- **Exercise**
Repeat the listing verbatim. Drop any pictures.

════════════════════

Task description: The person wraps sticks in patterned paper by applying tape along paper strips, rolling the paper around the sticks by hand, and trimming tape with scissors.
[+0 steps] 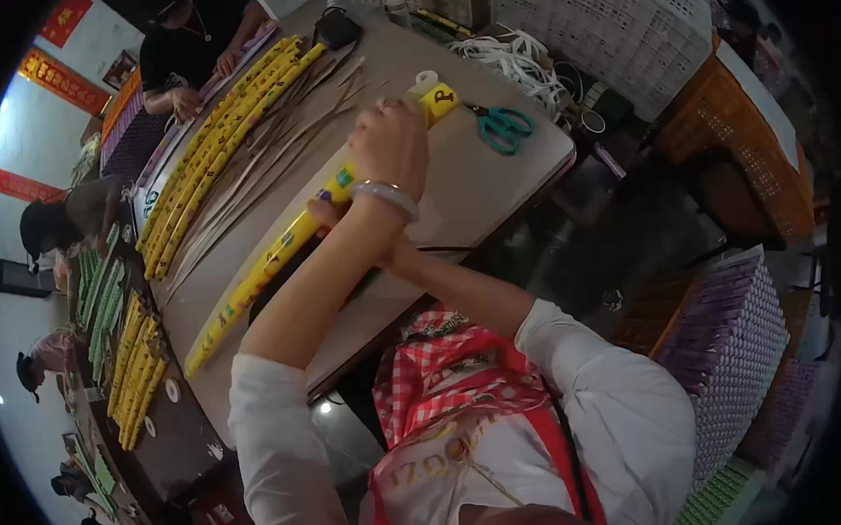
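A long yellow tube [284, 245] with printed letters and coloured figures lies slantwise over the table. My left hand [390, 146], with a pale bangle at the wrist, is closed over the tube near its upper right end. My right arm crosses beneath my left forearm. Only some fingers of my right hand [327, 213] show, closed at the tube's middle; the rest is hidden. Just beyond the upper end sits a small white roll [426, 77]. Teal-handled scissors [504, 127] lie to the right of that end.
Several yellow tubes [218, 145] and thin brown strips [274, 137] lie on the table [483, 199]. White straps [520, 61] are heaped near a white crate [607, 29]. A co-worker [195, 38] sits across the table. Stacked purple tubes [725, 352] stand at right.
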Action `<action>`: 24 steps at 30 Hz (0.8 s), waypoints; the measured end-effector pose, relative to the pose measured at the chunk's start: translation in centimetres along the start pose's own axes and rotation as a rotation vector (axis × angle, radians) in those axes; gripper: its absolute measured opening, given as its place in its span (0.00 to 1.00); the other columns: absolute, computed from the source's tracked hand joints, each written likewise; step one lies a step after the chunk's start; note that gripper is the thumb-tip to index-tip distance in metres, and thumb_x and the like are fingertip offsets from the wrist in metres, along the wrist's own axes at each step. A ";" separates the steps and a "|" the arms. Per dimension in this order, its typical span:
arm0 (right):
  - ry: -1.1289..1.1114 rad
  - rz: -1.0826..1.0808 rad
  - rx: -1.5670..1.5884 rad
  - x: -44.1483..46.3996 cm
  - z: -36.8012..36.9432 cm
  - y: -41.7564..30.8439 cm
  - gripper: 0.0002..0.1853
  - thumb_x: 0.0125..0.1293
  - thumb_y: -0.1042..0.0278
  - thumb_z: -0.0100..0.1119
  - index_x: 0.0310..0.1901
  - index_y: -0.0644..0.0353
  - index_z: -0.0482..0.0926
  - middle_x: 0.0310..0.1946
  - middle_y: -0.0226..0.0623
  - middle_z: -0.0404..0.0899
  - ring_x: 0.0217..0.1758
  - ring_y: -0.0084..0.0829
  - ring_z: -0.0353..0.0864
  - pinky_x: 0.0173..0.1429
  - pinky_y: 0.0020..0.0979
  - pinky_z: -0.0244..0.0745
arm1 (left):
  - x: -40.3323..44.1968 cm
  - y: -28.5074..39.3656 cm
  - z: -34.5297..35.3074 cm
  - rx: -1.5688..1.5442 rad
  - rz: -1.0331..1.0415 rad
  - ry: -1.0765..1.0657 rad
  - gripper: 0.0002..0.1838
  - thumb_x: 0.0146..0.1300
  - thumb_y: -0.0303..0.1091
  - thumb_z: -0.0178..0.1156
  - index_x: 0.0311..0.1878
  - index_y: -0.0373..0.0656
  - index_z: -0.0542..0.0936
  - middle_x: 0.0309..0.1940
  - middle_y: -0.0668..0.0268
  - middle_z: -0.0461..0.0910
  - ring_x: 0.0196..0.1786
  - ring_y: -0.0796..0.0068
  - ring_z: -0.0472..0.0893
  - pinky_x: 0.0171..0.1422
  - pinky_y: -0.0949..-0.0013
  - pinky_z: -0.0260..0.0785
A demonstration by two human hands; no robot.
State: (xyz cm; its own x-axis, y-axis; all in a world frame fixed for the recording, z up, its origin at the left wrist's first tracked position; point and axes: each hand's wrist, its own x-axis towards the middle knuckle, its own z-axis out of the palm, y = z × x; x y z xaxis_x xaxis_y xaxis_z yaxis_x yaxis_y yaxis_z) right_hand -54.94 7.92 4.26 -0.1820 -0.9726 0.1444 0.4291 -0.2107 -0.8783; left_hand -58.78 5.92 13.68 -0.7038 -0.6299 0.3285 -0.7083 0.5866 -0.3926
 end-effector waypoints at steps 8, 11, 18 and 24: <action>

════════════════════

- **Worked solution**
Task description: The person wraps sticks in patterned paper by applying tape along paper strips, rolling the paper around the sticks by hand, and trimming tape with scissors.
[+0 steps] 
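A long yellow tube [284, 245] with printed letters and coloured figures lies slantwise over the table. My left hand [390, 146], with a pale bangle at the wrist, is closed over the tube near its upper right end. My right arm crosses beneath my left forearm. Only some fingers of my right hand [327, 213] show, closed at the tube's middle; the rest is hidden. Just beyond the upper end sits a small white roll [426, 77]. Teal-handled scissors [504, 127] lie to the right of that end.
Several yellow tubes [218, 145] and thin brown strips [274, 137] lie on the table [483, 199]. White straps [520, 61] are heaped near a white crate [607, 29]. A co-worker [195, 38] sits across the table. Stacked purple tubes [725, 352] stand at right.
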Action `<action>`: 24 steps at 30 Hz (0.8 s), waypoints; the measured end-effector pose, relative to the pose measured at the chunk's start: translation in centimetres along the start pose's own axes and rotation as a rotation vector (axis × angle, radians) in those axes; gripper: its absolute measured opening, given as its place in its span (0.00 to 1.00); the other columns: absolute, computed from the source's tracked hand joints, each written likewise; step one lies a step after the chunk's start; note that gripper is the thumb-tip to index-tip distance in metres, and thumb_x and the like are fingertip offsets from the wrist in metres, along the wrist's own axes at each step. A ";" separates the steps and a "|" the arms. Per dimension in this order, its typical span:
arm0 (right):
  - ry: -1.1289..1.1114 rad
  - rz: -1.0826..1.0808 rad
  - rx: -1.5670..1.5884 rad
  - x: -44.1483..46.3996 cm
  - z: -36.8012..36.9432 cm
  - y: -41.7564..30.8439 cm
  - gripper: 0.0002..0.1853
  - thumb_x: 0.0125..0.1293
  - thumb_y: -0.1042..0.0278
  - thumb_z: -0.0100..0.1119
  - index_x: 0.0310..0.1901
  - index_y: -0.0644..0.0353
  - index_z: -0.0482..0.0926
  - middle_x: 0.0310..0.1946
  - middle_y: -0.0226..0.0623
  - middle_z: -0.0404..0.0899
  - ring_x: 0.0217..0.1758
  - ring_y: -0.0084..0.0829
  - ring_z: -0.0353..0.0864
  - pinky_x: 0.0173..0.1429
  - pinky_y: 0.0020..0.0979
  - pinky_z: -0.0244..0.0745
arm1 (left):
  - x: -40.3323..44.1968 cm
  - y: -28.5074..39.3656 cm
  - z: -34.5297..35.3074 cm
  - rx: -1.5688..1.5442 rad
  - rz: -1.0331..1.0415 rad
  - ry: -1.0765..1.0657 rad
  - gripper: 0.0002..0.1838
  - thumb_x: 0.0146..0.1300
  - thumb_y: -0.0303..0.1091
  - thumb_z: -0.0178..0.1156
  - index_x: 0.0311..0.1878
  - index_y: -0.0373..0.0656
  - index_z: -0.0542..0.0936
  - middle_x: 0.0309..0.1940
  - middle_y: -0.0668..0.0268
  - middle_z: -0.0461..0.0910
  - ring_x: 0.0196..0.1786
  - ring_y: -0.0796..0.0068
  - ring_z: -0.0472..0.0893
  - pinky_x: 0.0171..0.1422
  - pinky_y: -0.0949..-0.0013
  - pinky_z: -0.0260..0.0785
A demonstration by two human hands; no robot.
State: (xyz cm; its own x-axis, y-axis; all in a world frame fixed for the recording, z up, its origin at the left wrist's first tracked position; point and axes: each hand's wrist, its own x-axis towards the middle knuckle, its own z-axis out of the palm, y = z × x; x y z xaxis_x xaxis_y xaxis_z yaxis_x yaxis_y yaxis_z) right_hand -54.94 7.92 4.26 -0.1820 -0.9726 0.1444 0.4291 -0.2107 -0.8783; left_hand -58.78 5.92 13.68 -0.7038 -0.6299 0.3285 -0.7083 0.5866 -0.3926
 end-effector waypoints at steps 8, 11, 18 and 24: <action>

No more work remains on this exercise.